Je prends acte de la position hostile au monde associatif prise par François Hollande : dans un amendement au projet de loi de finances pour 2012 (amendement n°II-724) dont il est signataire, Monsieur Hollande considère que le mécénat associatif est une niche fiscale et qu’il faut par conséquent le plafonner.
Cette erreur manifeste trahit une profonde méconnaissance du monde associatif, qui n’est pourtant pas un pan anecdotique de notre société, de par son apport irremplaçable à la solidarité et au lien social comme de par son ampleur (un million d’associations et de plus 14 millions de bénévoles).
Une erreur manifeste car la fiscalité du mécénat associatif ne constitue pas une niche fiscale : il n’y a aucun enrichissement économique personnel du donateur. Au contraire par sa contribution financière volontaire, le contribuable enrichit notre société en finançant des oeuvres d’intérêt général.
Cet amendement va à contre-sens de l’histoire de la vie associative, qui développe depuis de nombreuses années des moyens pour inciter le mécénat des particuliers et des entreprises afin de financer ses oeuvres d’intérêt général.
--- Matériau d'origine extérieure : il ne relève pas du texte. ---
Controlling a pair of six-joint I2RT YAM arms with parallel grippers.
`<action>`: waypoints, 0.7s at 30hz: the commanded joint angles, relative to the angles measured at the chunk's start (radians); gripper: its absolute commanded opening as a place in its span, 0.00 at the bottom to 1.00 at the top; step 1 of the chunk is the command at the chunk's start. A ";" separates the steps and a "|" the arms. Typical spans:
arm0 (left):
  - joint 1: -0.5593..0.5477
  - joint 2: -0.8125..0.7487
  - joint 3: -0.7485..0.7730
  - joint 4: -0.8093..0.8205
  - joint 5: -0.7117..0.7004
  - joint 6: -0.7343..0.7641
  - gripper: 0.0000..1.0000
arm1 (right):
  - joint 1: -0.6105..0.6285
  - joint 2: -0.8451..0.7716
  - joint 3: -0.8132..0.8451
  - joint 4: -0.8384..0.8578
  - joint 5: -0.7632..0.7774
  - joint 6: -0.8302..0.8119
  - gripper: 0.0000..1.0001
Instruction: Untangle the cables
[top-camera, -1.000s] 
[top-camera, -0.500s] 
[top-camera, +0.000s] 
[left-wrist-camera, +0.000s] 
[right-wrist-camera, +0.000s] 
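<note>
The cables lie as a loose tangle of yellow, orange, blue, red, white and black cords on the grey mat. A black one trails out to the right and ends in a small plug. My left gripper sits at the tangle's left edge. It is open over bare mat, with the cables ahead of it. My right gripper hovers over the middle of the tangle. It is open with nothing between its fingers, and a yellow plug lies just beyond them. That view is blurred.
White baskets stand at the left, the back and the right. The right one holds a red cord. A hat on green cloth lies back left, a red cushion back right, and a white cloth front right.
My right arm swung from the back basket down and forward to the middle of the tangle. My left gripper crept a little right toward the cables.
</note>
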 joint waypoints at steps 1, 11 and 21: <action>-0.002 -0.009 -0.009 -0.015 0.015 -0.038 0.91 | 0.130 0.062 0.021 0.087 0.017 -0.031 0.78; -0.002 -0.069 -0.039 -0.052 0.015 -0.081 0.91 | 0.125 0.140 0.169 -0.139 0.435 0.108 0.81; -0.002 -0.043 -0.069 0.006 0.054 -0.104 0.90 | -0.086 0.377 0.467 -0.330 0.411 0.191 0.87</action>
Je considère qu’il est extrêmement grave, quand on aspire aux plus hautes fonctions de l’Etat, de connaître aussi mal les réalités et les problématiques du monde associatif.
A l’opposé, la majorité présidentielle, derrière le Président de la République Nicolas Sarkozy, reconnaît la vie associative comme une richesse pour notre pays, surtout en temps de crise et pour les associations éligibles aux déductions fiscales, c’est à dire celles qui oeuvrent pour l’intérêt général.